CHAMPAIGN, Ill. — Jeffrey Magee, a music and theater professor at the University of Illinois, will talk about his latest book, “Irving Berlin’s American Musical Theater,” at the 92nd Street Y Tribeca in New York City on Thursday (Sept. 13). The book draws on materials Berlin’s daughters donated to the Library of Congress, and reveals the theatrical context of many of Berlin’s most popular songs.

Jeffrey Magee
Jeffrey Magee | Photo by L. Brian Stauffer

“He was a publishing powerhouse,” Magee said, “and still there are entire shows that have never been published. He would excerpt and publish certain numbers in the form of pop songs, but it turns out that some of those songs were just little diamonds, jewels in the crown of much longer musical sequences that never saw the light of day outside the theater after the show closed.”

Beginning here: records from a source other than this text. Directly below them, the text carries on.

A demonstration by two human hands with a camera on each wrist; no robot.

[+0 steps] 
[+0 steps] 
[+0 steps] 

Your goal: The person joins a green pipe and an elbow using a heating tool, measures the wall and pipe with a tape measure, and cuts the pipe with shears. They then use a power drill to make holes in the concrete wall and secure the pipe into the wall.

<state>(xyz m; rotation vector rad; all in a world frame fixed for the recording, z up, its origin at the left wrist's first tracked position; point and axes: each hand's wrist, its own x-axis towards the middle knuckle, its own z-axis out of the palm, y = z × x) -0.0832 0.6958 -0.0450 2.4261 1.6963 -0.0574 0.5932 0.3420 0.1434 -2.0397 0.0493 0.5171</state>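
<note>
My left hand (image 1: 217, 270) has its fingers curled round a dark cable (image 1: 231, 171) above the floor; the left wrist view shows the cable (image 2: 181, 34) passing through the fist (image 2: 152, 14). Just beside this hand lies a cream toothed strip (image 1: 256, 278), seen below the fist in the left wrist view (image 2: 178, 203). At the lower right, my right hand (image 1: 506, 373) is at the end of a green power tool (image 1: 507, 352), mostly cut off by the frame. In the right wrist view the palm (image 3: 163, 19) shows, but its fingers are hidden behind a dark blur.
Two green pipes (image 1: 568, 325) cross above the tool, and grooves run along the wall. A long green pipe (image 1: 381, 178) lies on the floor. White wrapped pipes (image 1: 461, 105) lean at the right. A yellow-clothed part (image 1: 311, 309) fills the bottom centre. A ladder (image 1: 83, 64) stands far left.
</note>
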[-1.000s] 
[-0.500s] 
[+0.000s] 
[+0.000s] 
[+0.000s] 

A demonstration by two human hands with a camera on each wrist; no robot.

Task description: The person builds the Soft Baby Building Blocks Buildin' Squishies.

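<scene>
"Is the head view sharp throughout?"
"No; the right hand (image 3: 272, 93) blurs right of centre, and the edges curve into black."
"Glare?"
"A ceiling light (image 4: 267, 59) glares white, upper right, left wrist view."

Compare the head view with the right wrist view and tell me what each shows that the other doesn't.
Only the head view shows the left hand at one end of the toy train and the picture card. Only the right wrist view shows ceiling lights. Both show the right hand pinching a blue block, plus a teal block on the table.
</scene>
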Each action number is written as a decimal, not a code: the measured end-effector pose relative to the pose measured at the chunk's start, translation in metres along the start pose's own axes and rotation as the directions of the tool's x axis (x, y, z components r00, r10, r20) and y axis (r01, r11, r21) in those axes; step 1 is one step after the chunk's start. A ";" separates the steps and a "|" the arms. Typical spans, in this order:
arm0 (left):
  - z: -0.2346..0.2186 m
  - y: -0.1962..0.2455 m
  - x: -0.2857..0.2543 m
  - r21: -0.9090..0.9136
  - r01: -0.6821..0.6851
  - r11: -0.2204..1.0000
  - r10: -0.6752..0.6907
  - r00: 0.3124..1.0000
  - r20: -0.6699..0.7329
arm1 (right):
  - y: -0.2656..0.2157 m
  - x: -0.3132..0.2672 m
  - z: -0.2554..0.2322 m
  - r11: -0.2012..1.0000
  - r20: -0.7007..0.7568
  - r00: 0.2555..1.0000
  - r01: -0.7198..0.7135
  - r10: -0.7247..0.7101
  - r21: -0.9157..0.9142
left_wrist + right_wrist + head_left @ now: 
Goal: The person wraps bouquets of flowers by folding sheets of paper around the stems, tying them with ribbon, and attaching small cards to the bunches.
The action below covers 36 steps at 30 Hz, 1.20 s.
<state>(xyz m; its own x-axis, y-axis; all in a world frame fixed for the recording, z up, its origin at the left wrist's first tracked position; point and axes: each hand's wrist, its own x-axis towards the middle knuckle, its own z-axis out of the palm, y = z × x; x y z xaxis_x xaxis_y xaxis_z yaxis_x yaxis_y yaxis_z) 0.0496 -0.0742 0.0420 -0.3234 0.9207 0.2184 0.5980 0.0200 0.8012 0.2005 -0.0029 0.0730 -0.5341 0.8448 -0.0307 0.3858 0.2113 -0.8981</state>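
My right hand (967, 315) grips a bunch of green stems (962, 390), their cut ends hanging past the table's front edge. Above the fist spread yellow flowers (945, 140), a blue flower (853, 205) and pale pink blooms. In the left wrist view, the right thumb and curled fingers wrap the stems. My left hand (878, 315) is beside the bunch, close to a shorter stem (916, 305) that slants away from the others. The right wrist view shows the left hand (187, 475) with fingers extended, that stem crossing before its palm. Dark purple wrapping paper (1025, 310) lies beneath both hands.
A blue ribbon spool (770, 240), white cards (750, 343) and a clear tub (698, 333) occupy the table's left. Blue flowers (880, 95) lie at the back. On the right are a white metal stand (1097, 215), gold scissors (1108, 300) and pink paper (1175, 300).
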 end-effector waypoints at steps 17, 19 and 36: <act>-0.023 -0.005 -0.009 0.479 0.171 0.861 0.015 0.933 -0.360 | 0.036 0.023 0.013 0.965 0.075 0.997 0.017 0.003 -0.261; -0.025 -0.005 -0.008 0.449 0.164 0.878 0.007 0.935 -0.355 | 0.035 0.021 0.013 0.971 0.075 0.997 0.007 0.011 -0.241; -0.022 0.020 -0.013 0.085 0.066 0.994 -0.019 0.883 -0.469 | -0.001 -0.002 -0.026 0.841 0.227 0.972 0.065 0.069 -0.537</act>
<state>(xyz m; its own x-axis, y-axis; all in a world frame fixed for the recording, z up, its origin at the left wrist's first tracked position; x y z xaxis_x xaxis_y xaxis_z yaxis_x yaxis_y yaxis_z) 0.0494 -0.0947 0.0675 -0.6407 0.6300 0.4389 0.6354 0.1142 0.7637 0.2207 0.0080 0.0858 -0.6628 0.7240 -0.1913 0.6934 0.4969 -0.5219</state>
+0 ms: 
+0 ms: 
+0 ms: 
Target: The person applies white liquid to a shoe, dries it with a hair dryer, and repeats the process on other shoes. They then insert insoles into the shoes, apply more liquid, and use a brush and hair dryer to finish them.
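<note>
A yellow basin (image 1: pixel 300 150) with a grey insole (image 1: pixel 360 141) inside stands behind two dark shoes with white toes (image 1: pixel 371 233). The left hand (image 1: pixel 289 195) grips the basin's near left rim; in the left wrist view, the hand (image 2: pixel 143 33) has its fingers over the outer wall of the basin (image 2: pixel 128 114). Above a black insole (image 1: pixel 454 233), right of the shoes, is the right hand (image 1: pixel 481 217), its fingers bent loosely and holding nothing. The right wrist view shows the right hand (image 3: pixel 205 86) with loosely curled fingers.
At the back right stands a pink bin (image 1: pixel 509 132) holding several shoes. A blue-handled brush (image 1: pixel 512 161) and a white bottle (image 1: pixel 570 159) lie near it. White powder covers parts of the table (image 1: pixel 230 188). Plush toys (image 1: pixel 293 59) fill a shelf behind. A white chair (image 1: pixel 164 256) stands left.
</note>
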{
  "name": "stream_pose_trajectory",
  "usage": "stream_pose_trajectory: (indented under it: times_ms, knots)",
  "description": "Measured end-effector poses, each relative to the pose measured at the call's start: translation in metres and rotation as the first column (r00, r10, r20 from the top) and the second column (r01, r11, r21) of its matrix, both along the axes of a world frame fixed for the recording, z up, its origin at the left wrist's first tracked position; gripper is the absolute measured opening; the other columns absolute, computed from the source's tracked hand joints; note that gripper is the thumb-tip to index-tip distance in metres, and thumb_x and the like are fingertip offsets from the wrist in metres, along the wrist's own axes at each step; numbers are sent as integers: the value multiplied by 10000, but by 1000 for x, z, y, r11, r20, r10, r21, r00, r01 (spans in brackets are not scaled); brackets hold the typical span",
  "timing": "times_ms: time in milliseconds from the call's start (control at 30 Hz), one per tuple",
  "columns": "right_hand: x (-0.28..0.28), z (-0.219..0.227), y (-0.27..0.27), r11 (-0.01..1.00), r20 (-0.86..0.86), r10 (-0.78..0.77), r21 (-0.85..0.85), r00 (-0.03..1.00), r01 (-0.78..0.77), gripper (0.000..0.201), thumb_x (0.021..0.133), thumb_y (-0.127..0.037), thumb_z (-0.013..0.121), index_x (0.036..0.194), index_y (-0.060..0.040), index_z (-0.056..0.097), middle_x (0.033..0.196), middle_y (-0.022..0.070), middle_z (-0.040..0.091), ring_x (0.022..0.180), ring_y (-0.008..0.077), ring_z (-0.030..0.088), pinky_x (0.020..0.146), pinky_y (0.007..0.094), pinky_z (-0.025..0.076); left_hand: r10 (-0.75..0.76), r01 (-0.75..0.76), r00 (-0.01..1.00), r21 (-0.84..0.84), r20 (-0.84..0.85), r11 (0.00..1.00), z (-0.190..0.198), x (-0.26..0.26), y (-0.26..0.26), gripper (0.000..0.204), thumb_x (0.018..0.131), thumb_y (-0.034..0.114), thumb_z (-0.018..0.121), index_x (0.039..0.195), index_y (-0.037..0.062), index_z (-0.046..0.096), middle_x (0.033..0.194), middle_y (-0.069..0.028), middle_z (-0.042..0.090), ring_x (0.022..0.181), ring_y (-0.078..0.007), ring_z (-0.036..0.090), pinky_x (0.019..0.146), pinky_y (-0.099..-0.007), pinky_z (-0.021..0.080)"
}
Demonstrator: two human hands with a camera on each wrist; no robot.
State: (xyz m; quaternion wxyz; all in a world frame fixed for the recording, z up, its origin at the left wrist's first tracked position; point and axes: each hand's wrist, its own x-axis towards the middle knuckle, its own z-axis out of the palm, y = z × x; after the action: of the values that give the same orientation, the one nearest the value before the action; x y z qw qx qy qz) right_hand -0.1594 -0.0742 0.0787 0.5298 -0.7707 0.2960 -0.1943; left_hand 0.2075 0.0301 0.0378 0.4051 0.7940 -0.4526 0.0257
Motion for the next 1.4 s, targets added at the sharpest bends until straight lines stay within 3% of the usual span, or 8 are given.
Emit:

Berlin’s eldest daughter, Mary Ellin Barrett, plans to attend Magee’s talk at the Y.

Berlin was legendarily prolific, with more than 1,000 tunes to his credit, including “Always,” “Blue Skies,” “God Bless America,” “White Christmas,” and “There’s No Business Like Show Business.” Magee, the interim director of the U. of I. School of Music, became fascinated with Berlin after spending more than a year editing Charles Hamm’s three-volume project, “Irving Berlin: Early Songs.”

“I went through every song – every measure, every syllable, every punctuation mark,” Magee said, “and his words and music just got under my skin.”

In his book, Magee traces the creation of Berlin’s theatrical numbers, typically written to fulfill the specifications of the plot, yet often with broader appeal. “His gift was to write songs that would fit particular characters in particular situations, but that would also be eminently extractable and capable of having independent lives of their own, outside of any stage or film context,” Magee said.

After editing Hamm’s project and writing his own book, Magee said he still enjoys Berlin’s music enough to play it on the piano and share it with his students, pointing out “what I think is great about the writing.”

Magee’s talk begins at 3 p.m. at the 92YTribeca, 200 Hudson St., in New York City.